• [Exercise aim] Consider the data that follows and state how many lines contain the string "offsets", using the number alone.

• [Provided data]
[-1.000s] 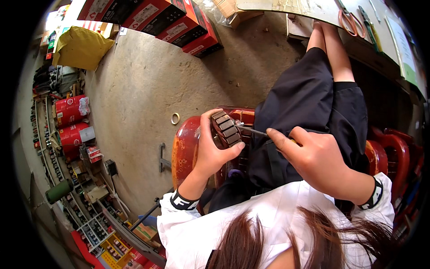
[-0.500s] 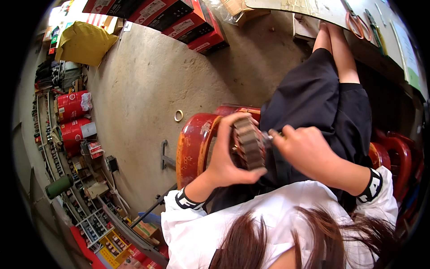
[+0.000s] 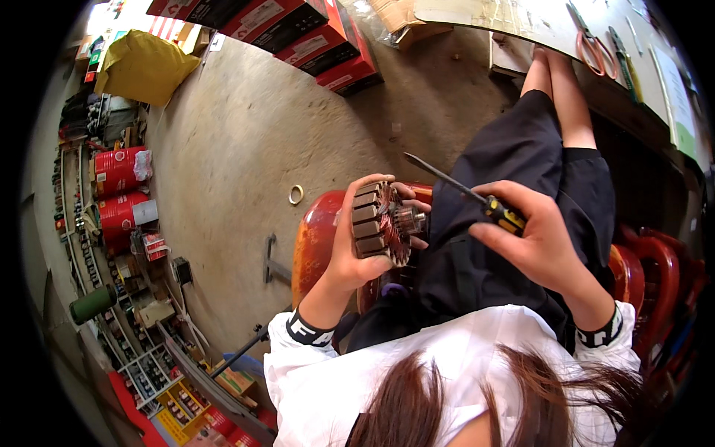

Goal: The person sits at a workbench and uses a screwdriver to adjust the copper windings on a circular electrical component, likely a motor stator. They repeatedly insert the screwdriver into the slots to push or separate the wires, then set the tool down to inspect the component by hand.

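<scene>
My left hand (image 3: 346, 257) is closed round a motor armature (image 3: 370, 221), with the thumb below and fingers over its far side. Dark slotted metal makes up its rim, copper windings show on the face, and a ridged metal hub sticks out toward the right. A screwdriver (image 3: 505, 215) with a black and yellow handle is gripped in my right hand (image 3: 540, 249). Its dark shaft slants up and left, and the tip stands in the air above the armature, apart from it. Both hands are over my lap, by the dark clothing (image 3: 506, 164).
A worn red-brown wooden chair (image 3: 316, 235) is beside my left hand. On the floor lie a tan ring (image 3: 296, 194) and stacked red and black boxes (image 3: 350, 71). Scissors (image 3: 593, 52) rest on the table (image 3: 491, 16) at upper right. Shelves with red drums (image 3: 119, 170) line the left.
My right hand has drawn back to the right from the armature, and the screwdriver's shaft now shows. The armature has turned, so its windings and hub face more into view.
</scene>
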`<state>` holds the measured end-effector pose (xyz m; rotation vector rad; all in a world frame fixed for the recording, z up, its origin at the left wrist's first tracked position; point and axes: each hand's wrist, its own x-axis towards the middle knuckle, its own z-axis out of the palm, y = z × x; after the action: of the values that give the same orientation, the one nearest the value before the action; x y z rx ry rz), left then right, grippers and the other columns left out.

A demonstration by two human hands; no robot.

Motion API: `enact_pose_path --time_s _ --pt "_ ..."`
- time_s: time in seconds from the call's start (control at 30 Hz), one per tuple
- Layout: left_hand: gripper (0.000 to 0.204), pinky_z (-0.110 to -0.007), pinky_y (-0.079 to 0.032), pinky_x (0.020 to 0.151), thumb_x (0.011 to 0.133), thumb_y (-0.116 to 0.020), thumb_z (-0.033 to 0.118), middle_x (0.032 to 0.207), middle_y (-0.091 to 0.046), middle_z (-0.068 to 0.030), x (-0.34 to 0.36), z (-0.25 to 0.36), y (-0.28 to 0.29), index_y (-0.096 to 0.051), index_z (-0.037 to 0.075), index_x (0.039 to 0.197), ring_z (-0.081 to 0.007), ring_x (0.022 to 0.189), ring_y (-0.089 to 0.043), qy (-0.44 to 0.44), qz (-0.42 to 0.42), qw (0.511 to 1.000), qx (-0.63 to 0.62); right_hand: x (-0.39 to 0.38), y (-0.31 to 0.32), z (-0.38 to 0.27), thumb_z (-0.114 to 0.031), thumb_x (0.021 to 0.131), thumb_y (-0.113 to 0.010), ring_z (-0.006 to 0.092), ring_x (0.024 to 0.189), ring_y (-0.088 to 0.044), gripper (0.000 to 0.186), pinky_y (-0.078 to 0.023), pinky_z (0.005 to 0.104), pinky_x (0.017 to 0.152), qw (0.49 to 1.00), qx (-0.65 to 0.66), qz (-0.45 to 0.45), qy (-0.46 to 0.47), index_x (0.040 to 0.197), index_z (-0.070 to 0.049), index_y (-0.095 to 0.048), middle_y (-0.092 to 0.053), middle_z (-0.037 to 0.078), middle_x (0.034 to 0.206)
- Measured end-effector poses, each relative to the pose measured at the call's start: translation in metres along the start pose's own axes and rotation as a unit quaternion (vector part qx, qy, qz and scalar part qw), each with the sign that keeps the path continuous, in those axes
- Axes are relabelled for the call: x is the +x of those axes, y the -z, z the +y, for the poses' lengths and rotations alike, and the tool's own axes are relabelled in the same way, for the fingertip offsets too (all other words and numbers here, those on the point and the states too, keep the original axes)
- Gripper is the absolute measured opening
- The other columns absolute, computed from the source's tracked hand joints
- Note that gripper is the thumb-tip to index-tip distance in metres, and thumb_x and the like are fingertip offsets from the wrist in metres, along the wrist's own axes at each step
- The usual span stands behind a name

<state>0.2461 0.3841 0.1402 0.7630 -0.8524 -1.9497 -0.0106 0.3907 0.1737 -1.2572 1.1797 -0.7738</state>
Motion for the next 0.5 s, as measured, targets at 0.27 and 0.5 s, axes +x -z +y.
enact_pose_path --time_s 0.27,0.5 --pt "0.097 -0.047 -0.057 0.088 0.063 -0.083 0.022 0.130 -0.048 -0.0179 0.003 0.004 -0.009 -0.028 0.004 0.141 -0.0323 0.119 -0.055 0.054 -0.014 0.998 0.037 0.021 -0.045 0.011 -0.003 0.082 -0.073 0.0046 0.084 -0.059 0.031 -0.049 0.0207 0.074 0.952 0.304 -0.044 0.001 0.111 0.004 -0.063 -0.067 0.002 0.095" --pt "0.099 -0.044 -0.057 0.087 0.061 -0.083 0.024 0.129 -0.048 -0.0161 -0.001 0.006 -0.006 -0.027 0.003 0.140 -0.0266 0.113 -0.057 0.079 -0.017 0.995 0.063 0.026 -0.049 0.010 0.000 0.087 -0.069 0.0041 0.087 -0.060 0.024 -0.049 0.0203 0.076 0.956 0.286 -0.071 0.002 0.110 0.002 -0.066 -0.068 0.002 0.097"
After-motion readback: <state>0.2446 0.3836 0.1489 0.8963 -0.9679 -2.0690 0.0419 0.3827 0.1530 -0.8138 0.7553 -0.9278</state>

• [Response] 2